Rückzugsgefecht der Winterspiele
Wintersport. Durch den Klimawandel drohen allmählich die Gastgeber für Olympische Winterspiele auszugehen. Um das Milliardengeschäft zu retten, hat das IOC einen Notfallplan aktiviert.
Lausanne. Die Sorge um den Winter bringt auch die Olympia-Bosse in Bedrängnis. „Alarmierend“seien die Daten zum Einfluss des Klimawandels auf den Wintersport, sagt IOC-Präsident Thomas Bach.
Weil seinem Internationalen Olympischen Komitee für das Premiumprodukt Winterspiele die Gastgeber ausgehen, wurde ein Notfallplan aktiviert. Die Vergabe der übernächsten Winterspiele im Jahr 2030 ist um ein Jahr verschoben, für die Zukunft wird bereits ein Rotationsmodell mit wenigen Austragungsorten diskutiert.
Der Beschluss nach den jüngsten Beratungen der IOC-Spitze: Die Kommission für die Auswahl künftiger Winterspiele-Gastgeber soll sich mehr Zeit nehmen, um mit Verbänden und Wissenschaftlern die Folgen der Erderwärmung für den Vergabeprozess zu diskutieren. Im Gespräch ist, dass Bewerber künftig über einen Zeitraum von zehn Jahren im klassischen Olympia-Monat Februar Temperaturen unter dem Gefrierpunkt nachweisen müssen.
Forscher hatten zuletzt ermittelt, dass die meisten der bisherigen Ausrichter am Ende des Jahrhunderts keine fairen und sicheren Bedingungen für Winterspiele bieten könnten. „Selbst eine emissionsarme Zukunft kann nicht verhindern, dass viele ehemalige Austragungsorte künftig wohl nicht mehr infrage kommen“, sagt Tourismusforscher Robert Steiger von der Universität Innsbruck.
Sorge um Olympia 2030
IOC-Chef Bach sieht das Wintersport-Reich schon in wenigen Jahren stark schrumpfen. Bis 2050 würden zwischen 50 und 60 Prozent der Gebiete in Europa, die für Olympische Spiele geeignet sind, wegfallen, meinte der 68-Jährige. Diese Regionen würden mit diesem Wissen auch nicht mehr in Schneesport investieren, sondern eher auf andere Einnahmequellen wie Wanderer und Mountainbiker setzen.

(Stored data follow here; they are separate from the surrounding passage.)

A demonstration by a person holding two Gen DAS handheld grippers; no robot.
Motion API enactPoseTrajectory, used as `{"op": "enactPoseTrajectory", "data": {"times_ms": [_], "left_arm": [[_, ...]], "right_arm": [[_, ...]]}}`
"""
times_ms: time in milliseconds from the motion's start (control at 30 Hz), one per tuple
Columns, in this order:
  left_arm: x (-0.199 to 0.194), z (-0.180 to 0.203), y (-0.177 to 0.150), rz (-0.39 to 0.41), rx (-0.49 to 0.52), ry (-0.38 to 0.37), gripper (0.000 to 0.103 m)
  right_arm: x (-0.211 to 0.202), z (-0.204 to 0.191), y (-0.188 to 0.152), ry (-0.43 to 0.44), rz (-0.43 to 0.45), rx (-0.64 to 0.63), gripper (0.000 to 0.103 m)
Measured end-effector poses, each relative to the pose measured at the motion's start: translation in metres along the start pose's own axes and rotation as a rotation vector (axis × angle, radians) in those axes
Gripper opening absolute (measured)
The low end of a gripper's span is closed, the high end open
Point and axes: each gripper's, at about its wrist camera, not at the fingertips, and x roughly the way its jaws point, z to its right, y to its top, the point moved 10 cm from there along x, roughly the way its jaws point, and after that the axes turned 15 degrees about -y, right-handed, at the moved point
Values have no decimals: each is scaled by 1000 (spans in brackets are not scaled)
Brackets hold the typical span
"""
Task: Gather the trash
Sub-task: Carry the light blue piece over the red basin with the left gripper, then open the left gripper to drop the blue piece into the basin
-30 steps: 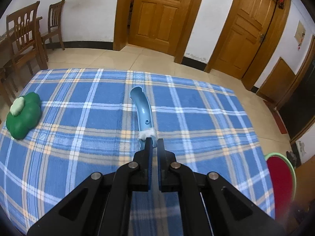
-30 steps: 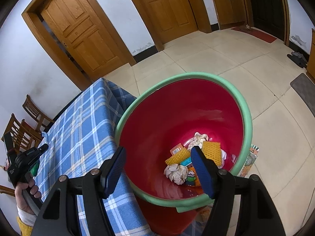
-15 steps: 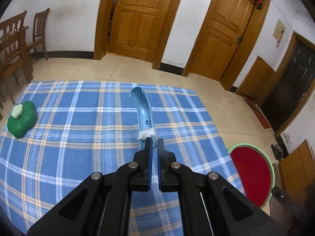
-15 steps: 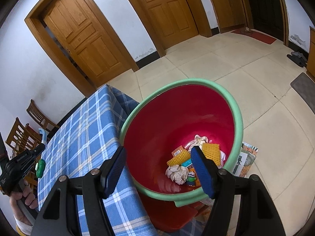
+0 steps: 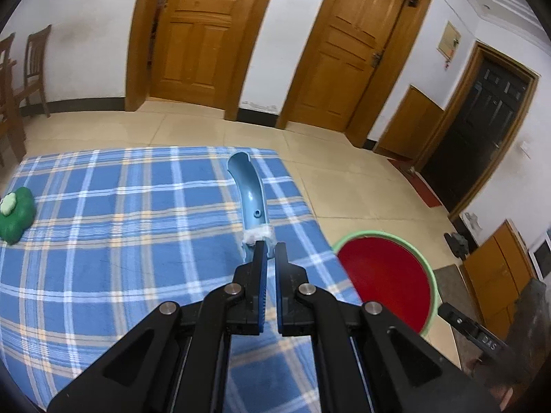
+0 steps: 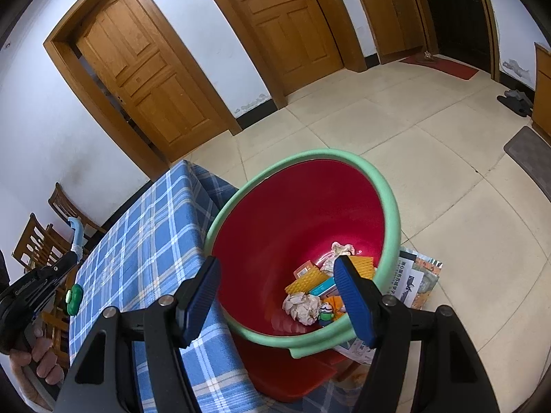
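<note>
The left gripper (image 5: 269, 251) has its jaws pressed together on the near end of a curved light-blue plastic piece (image 5: 250, 196), right where a band of white wrapping circles that piece. From the fingertips the blue piece runs straight ahead and away from the camera, bending slightly toward its far, open end, so that nearly all of it juts out beyond the jaws. It is held up over the blue plaid tablecloth (image 5: 120, 227), near the table's right edge in the left wrist view. In the right wrist view the same gripper (image 6: 74, 253) appears at the far left, carried by a person's hand (image 6: 38, 358), with the blue piece (image 6: 76, 232) standing upward out of its tip. To the right of the table edge, on the tiled floor, stands a red bin with a green rim (image 5: 385, 282). The right gripper (image 6: 277, 296) hangs over that bin (image 6: 310, 213) with its jaws about halfway apart and nothing between the pads; through the gap the bin's contents show: crumpled paper (image 6: 301, 308), yellow textured pieces (image 6: 306, 280) and a few small packages. A green flower-shaped object (image 5: 15, 215) with a white centre lies on the cloth at the far left of the left wrist view, well apart from the blue piece. Printed paper (image 6: 416, 280) lies on the floor just beside the bin.
</note>
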Motion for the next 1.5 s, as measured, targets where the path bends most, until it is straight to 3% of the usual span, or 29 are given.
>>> {"op": "enactPoseTrajectory", "data": {"times_ms": [233,700,1033,1133,1267,1500], "left_arm": [[19,40,-14,-54,53,-56,2],[99,110,-71,-269,176,-162,2],[122,126,-76,-307,202,-176,3],[118,123,-74,-299,201,-165,9],[109,113,-68,-281,165,-146,25],[77,79,-60,-228,127,-42,50]], "right_arm": [[-4,15,6,-13,14,14,71],[-6,42,8,-51,10,17,71],[-8,51,8,-53,13,37,71],[-9,48,7,-45,14,29,71],[-16,37,6,-31,22,5,71],[-33,12,3,0,45,-47,79]]}}
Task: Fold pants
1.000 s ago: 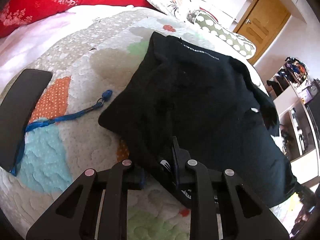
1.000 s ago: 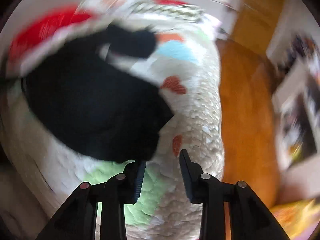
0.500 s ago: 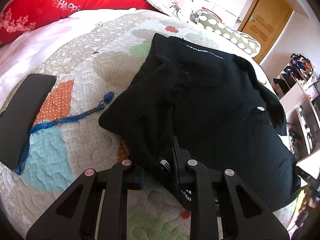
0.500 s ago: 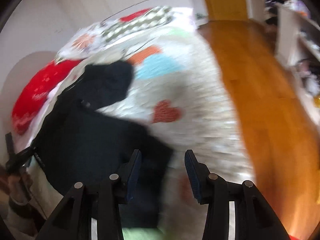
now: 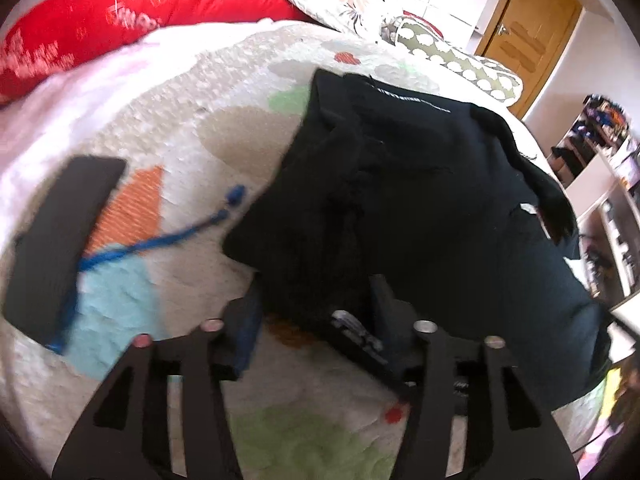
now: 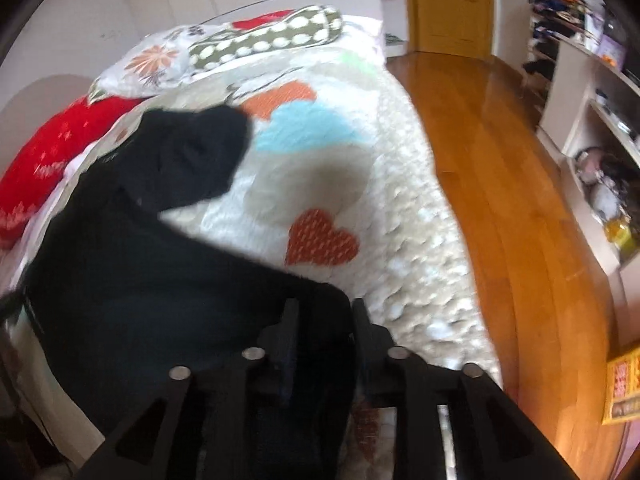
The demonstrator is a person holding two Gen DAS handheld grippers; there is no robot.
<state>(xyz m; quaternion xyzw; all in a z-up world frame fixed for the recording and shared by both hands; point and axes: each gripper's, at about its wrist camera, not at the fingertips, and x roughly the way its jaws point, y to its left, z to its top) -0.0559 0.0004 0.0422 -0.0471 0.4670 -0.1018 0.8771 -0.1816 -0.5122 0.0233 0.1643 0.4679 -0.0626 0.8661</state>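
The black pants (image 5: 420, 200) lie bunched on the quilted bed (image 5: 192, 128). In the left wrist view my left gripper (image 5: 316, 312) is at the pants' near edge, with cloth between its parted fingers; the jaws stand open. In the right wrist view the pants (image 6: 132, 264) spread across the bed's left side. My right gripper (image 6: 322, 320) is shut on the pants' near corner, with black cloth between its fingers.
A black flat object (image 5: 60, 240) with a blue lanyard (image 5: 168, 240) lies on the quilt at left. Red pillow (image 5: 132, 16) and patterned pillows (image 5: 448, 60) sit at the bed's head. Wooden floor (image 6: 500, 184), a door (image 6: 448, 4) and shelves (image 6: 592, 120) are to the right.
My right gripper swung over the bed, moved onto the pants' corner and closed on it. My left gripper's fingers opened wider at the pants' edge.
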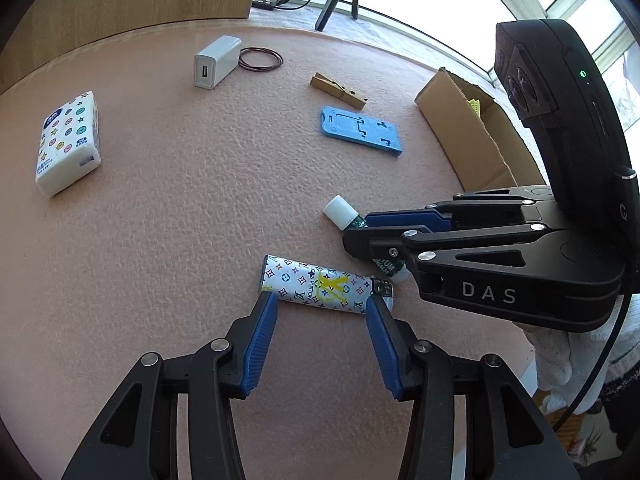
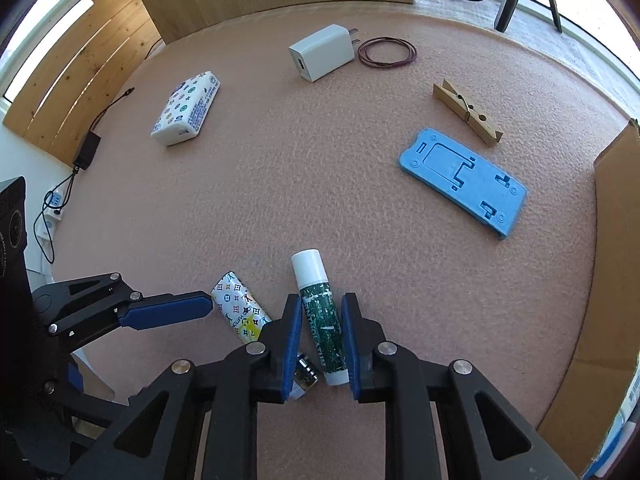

Hinzu kommt, dass sich die Winter mit dem Klimawandel verkürzen werden. „Das wirft dann die Frage auf, wie viel Zeit bleibt für einen Weltcup, eine WM, Olympische oder Paralympische Spiele“, sagte Bach. All das könnte Auswirkungen auf das Format und Programm von Olympia haben.
Als ernsthafte Kandidaten für Olympia 2030 waren zuletzt nur noch Sapporo und Salt Lake City übrig geblieben. Vancouver scheint aus dem Rennen, nachdem die Provinz British Columbia einen Milliarden-Zuschuss verweigert hat. Sapporo kämpft indes mit den Nachwehen der umstrittenen Corona-Spiele in Tokio samt Korruptionsskandal und kündigte an, bei den Bemühungen um die Spiele erst einmal eine Pause einzulegen und die internen Abläufe zu prüfen. Salt Lake City will eigentlich erst 2034 Gastgeber sein, weil 2028 in Los Angeles schon eine US-Metropole die Sommer-Ausgabe veranstaltet.
Noch gibt sich das IOC mit Blick auf 2030 gelassen. „Wir können die Spiele später vergeben und trotzdem rechtzeitig alles umsetzen“, beteuerte Olympia-Direktor
Christophe Dubi. Um das Milliardengeschäft mit Winter-Olympia abzusichern, erwägt das IOC eine Doppelvergabe. So könnte Sapporo für 2030 zum Zug kommen und Salt Lake City für 2034. Auf diese Weise könne das IOC auch Zeit gewinnen, „um ein fundiertes Rotationssystem zu etablieren“, sagte Bach. Winterspiele könnten dann abwechselnd nur noch in wenigen Orten mit existierenden Wettkampfstätten und garantiert frostigem Wetter stattfinden.
Wüsten-Lösung?
Die Frage ist nur, ob der Klimawandel und die Angst vor einem Milliardengrab langfristig genug Interessenten für das winterliche Megaspektakel übrig lassen. Zumindest ein neuer potenzieller Mitspieler ist dem IOC dabei wohl gar nicht so recht. Saudiarabien will bis 2026 ein gigantisches BergResort mitten in der Wüste erschaffen. 2029 sollen dort die asiatischen Winterspiele steigen. Das IOC beteuerte, zu diesem Projekt nie gefragt worden zu sein. (red.)